I kind of love that Lucy seems to be the ditzy idiot to Mina’s dedicated stability, but I feel like what Lucy really needs is not a husband but to buy a pair of pants and a deerstalker cap and leave high society for adventure and become the next Calamity Jane.
There are actually a few points in this letter where she writes blah blah and then “No, not that.” Which is pretty endearing I must admit.
So this Texan is Mr. Quincey P. Morris and I’d turn him down for having that name alone. Lucy says that Quincey doesn’t always speak in “American slang” but often does so because it amuses her. Lucy wonders if she’ll ever speak slang, which seems like a weird thing to say.
Quincey is peppy when he proposes in heavy southern twang, so Lucy seems able to shoot him down without hesitation. The proposal happens in metaphor of hitching horses. So to make sure he’s clear Quincey goes all out and confesses all of his feelings directly before stopping himself and asking Lucy if she has eyes for someone else. If so, he’ll walk away and hope to be a friend to her. Lucy regrets not being more gentle with his feelings, no matter how cheerful he might have seemed at first.
My dear Mina, why are men so noble when we women are so little worthy of them?
Have you ever thought Lucy that maybe it’s just you?
Why can’t they let a girl marry three men, or as many as want her, and save all this trouble? But this is heresy, and I must not say it.
You should say it, though. But I doubt you want to marry all of these dudes. One husband will do to fund your life with your platonic life partner, Mina. Besides, she’ll have lawyer money coming in on her end.
I made fun of Quincey’s name but he actually seems like a cool dude. Lucy writes his dialogue verbatim and he’s very empowering and encouraging that she follow her heart, and wishes her luck with the man she’s in love with. Our bro Quincey puts his hat on and walks out with his head held high. Meanwhile, Lucy is bawling writing this letter and says she cannot bear to write a letter about her third happy proposal.
…Except that she does, in a postscript, vaguely. Who can remember what happened except for joy and smooches and whatever?
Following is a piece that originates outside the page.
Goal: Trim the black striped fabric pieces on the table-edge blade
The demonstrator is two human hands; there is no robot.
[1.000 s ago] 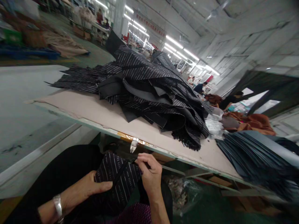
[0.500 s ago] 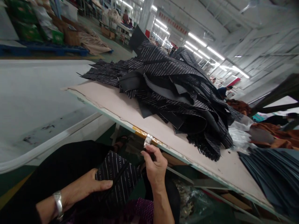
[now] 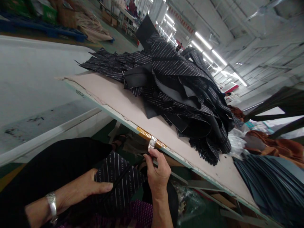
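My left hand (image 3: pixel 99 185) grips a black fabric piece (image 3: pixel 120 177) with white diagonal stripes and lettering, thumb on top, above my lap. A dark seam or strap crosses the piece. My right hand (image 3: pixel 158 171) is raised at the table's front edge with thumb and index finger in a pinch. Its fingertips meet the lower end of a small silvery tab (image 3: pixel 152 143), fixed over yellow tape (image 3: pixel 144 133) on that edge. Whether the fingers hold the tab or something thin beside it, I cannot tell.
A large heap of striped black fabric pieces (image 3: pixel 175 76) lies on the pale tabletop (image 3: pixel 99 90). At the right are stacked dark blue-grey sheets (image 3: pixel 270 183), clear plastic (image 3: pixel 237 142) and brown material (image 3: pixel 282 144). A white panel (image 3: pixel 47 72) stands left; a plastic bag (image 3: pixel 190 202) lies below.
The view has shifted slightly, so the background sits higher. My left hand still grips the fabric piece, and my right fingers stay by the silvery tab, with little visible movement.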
Lucy needs to unpack her internalized misogyny but I do enjoy her as a character. She’s kind of funny and single-minded in the way that those Victorian maidens in fiction so often are, concerned with romance and marriage more than anything else. Surely nothing could possibly go wrong for her now, right?
Right?
I’m curious about what this chapter offers to the story. I believe our lobotomy doctor is due back, and it would make sense if Lucy’s fiance returns as well, but what about the cowboy?
Reading this story in chronological order reveals something interesting in this sequence of events. While Jonathan is narrowly escaping the predatory love of three hot and ghostly ladies, Lucy has her pick of the litter when it comes to respectable gentlemen. The contrast of these two events is not quite symmetrical which makes me wonder if it was intentional (Lucy chooses one of her three suitors while all of Jonathan’s succubi are chased off by his predatory husband) but it seems a bit too similar to be coincidence.
I hope Stoker does more of this kind of thing.